Çevre Bakanlığı 2004’te yolun kaldırılmasına karar verdi. Maliyet yüksek çıkınca karayolu ‘yükseltildi’. Bu da yeterli olmadı. Su yükseldikçe, boşaltıldı. Halen gölün ‘toplam’ yüzölçümü 12 milyon metrekare, en derin yeri 3 metre. Çevrecilere göre göl alanı bunun üç katı olmalı. TTKD Şube Başkanı Hediye Gündüz Karayolları’na verdiği dilekçede özetle şunları söyledi:
“Gölün içerisinde su hareketi olmalı. Yol gölü ikiye bölüyor ve su hareketi olamıyor. Göl bütünlüğünü bozan karayolu nedeniyle göl iki yarım göl haline geldi. Bu tür sulak alanlarda canlı yaşaması için suyun temiz olması, oksijen içermesi gerekiyor. Su seviyesi eski düzeyindeki kadar yükseltilmeli.”
Karayolları’ndan bir görevlinin Radikal’e verdiği bilgiye göre göl içindeki yol şu an güvenlik gerekçesiyle kapalı. Eski dağ yolu kullanılıyor. Ancak yakında yeniden göl yolu kullanılacak.
Radikal’in sorularını yanıtlayan DSİ görevlisi ise şöyle konuştu:
“Tahliye kanalları yapılmadan önce Avlan Gölü’nün tüm Elmalı Ovası’na yayıldığı biliniyor. Zaman içinde kontrol altına alındı. Özel mülkiyetlerle göl arasına da setler yapıldı. Su fazla yükseldiğinde tahliye ediliyor. Yolun altındaki menfezler su sirkülasyonu için yeterli. Ama karayolundan geçen araçların egzos gazları, gürültü, araçlardan sıkılan silahlar, araçların kuşlara çarpması göldeki ekolojiye zarar veriyor.”
Önce balıklar, sonra kuşlar, sonra sedirler gitti
Prof. Dr. Ali Erdoğan (Akdeniz Üniversitesi Fen Edebiyat Fakültesi Biyoloji Bölümü Ekoloji Ana Bilim Dalı Başkanı): Avlan Gölü, ormanla sulak alanın birbirini tamamladığı önemli bir bölge. Kurutulmadan önce Avlan’da 20 binin üzerinde su kuşu sayılmış. Kurutulduğu dönemde bir yıl içinde 10 bin sedir ağacı kurudu. Kuş yokluğunda zararlılar çoğaldı. Yoldan geçen araçlar su kuşları açısından büyük sıkıntı.
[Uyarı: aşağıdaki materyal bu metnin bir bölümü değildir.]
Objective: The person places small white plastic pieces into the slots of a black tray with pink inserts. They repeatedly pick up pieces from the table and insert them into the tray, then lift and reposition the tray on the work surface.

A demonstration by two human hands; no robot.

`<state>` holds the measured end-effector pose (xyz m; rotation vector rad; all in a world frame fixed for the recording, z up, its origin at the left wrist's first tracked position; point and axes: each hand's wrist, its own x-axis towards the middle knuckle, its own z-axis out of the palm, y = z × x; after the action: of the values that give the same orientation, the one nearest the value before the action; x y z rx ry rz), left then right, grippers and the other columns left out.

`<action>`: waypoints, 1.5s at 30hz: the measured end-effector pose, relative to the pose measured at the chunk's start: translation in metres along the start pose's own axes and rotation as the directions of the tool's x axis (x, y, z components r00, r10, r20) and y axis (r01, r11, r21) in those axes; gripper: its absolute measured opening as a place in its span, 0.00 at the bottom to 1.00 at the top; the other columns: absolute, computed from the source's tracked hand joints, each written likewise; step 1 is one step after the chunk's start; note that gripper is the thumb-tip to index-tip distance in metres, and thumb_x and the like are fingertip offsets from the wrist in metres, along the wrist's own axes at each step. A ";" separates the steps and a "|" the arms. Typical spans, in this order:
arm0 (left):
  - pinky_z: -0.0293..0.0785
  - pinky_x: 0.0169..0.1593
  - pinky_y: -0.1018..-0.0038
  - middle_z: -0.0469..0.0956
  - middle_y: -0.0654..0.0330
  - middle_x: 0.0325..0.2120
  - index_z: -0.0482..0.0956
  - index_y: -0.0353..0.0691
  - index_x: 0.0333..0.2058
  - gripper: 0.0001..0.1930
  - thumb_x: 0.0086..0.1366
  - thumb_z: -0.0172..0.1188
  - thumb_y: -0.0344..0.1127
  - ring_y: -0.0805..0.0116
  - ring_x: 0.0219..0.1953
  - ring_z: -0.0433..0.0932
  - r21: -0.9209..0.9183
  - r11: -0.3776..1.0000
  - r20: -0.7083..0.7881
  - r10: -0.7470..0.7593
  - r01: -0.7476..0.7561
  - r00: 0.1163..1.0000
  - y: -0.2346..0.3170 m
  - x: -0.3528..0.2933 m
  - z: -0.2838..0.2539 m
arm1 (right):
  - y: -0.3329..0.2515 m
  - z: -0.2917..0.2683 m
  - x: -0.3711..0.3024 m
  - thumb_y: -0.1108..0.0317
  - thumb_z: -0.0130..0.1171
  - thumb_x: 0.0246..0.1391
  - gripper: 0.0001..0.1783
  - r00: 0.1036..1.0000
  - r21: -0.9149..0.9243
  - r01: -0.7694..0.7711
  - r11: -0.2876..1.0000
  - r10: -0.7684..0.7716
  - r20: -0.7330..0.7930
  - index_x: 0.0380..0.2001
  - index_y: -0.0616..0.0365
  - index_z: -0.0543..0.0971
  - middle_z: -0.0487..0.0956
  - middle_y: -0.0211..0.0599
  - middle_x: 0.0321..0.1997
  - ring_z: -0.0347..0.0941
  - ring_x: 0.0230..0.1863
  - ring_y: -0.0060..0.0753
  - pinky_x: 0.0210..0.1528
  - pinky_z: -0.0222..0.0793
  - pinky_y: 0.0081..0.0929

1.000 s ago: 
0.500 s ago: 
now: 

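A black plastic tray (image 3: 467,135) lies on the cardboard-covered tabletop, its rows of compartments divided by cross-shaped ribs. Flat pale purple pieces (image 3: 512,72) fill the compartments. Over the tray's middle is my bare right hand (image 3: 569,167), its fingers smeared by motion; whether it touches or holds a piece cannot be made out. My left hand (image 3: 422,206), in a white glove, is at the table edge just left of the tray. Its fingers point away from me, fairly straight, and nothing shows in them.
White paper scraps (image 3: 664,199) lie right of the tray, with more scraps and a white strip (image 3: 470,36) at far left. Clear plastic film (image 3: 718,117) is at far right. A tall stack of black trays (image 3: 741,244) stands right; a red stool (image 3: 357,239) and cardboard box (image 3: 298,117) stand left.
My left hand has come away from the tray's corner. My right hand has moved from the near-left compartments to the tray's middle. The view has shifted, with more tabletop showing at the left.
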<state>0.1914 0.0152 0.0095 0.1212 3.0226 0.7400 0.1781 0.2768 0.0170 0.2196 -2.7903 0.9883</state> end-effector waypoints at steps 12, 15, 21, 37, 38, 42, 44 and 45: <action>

Yrd. Doç. Dr. Erol Kesici (Süleyman Demirel Üniversitesi Eğirdir Su Ürünleri Fakültesi öğretim üyesi, 20 yıldır Avlan Gölü üzerinde çalışıyor): ‘Bölünüp parçalanırsan çok kolay yok olursun’ diye bir deyim var. Gölün ortasından geçen yol Avlan’ın kurumasına, parçalanmasına ve sonunda yok olmasına neden olacak. Gölün birçok yerinde su kuşlarının yuvaları var. Yol üzerinde çok sayıda meke gibi su kuşlarının ölülerine rastladık. Araçların altında kalıyorlar. Yolun altındaki menfezler su sirkülasyonu için asla yeterli olamaz. Yol ayrıca su canlılarını birbirleriyle olan ilişkilerini de ikiye bölüyor. Göl kuruyunca sedir ağaçları da kurudu. Sedir parazitleri arttı. Kuşlar da olmazsa bu parazitler her yere zarar verir.
Yol tüm ekolojiyi altüst ediyor. İklim bile değişiyor. İki üç dakika yol uzayacak diye bir göl yok olmamalı ve bu yol kaldırılmalı. Kaç Avlan Gölü’müz var? Bu yol nedeniyle Avlan göl değil, havuz oldu.